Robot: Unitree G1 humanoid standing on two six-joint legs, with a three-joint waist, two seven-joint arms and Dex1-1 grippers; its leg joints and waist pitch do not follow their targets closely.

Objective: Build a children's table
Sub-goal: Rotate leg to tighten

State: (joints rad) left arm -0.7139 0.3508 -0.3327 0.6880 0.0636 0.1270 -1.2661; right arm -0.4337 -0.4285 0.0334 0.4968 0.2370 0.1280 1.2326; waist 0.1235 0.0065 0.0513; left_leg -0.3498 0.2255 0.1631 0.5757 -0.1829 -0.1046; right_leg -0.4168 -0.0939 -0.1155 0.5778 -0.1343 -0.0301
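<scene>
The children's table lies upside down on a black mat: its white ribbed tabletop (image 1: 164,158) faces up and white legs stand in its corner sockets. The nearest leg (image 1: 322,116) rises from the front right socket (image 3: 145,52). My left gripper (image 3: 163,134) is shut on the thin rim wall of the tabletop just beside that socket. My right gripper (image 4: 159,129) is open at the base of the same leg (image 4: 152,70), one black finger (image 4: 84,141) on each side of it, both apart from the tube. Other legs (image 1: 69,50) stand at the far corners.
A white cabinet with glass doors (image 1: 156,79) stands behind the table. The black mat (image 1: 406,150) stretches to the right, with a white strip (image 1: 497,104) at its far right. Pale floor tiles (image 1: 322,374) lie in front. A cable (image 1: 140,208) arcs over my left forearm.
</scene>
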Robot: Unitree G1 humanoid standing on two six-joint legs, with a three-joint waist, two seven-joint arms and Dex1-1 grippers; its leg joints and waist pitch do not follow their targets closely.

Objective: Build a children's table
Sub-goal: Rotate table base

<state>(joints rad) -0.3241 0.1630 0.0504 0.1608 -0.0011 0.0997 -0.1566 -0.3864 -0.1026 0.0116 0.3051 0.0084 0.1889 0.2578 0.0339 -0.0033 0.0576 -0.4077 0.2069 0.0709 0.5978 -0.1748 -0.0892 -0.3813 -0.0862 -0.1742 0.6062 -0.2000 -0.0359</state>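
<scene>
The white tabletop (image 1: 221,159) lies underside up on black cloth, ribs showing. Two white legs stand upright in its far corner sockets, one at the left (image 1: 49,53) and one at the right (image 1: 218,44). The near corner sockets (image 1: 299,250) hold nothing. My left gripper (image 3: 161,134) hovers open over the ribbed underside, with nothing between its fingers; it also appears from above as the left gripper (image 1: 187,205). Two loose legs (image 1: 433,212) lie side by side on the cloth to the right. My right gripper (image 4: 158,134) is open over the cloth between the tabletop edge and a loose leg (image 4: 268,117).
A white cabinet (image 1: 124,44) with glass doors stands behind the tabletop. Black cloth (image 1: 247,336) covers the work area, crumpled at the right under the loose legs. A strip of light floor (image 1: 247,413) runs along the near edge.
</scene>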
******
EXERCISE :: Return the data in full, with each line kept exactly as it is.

YOUR RESPONSE ::
Robot: Unitree G1 humanoid standing on two six-joint legs, with a three-joint waist, two seven-joint arms and Dex1-1 grippers; its leg joints and waist pitch do not follow their targets closely.

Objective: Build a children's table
Sub-goal: Rotate leg to tighten

State: (joints rad) left arm -0.7139 0.3508 -0.3327 0.6880 0.0636 0.1270 -1.2661; right arm -0.4337 -0.4285 0.0334 0.4968 0.2370 0.1280 1.2326; waist 0.1235 0.0065 0.0513; left_leg -0.3498 0.2255 0.1631 0.5757 -0.1829 -0.1046; right_leg -0.4168 -0.0939 -0.1155 0.5778 -0.1343 -0.0301
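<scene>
The children's table lies upside down on a black mat: its white ribbed tabletop (image 1: 164,158) faces up and white legs stand in its corner sockets. The nearest leg (image 1: 322,116) rises from the front right socket (image 3: 145,52). My left gripper (image 3: 163,134) is shut on the thin rim wall of the tabletop just beside that socket. My right gripper (image 4: 159,129) is open at the base of the same leg (image 4: 152,70), one black finger (image 4: 84,141) on each side of it, both apart from the tube. Other legs (image 1: 69,50) stand at the far corners.
A white cabinet with glass doors (image 1: 156,79) stands behind the table. The black mat (image 1: 406,150) stretches to the right, with a white strip (image 1: 497,104) at its far right. Pale floor tiles (image 1: 322,374) lie in front. A cable (image 1: 140,208) arcs over my left forearm.
</scene>
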Robot: Unitree G1 humanoid standing on two six-joint legs, with a three-joint waist, two seven-joint arms and Dex1-1 grippers; its leg joints and waist pitch do not follow their targets closely.

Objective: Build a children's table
Sub-goal: Rotate table base

<state>(joints rad) -0.3241 0.1630 0.0504 0.1608 -0.0011 0.0997 -0.1566 -0.3864 -0.1026 0.0116 0.3051 0.0084 0.1889 0.2578 0.0339 -0.0033 0.0576 -0.4077 0.2069 0.0709 0.5978 -0.1748 -0.0892 -0.3813 -0.0862 -0.1742 0.6062 -0.2000 -0.0359</state>
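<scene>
The white tabletop (image 1: 221,159) lies underside up on black cloth, ribs showing. Two white legs stand upright in its far corner sockets, one at the left (image 1: 49,53) and one at the right (image 1: 218,44). The near corner sockets (image 1: 299,250) hold nothing. My left gripper (image 3: 161,134) hovers open over the ribbed underside, with nothing between its fingers; it also appears from above as the left gripper (image 1: 187,205). Two loose legs (image 1: 433,212) lie side by side on the cloth to the right. My right gripper (image 4: 158,134) is open over the cloth between the tabletop edge and a loose leg (image 4: 268,117).
A white cabinet (image 1: 124,44) with glass doors stands behind the tabletop. Black cloth (image 1: 247,336) covers the work area, crumpled at the right under the loose legs. A strip of light floor (image 1: 247,413) runs along the near edge.
</scene>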

The required output has been supplied.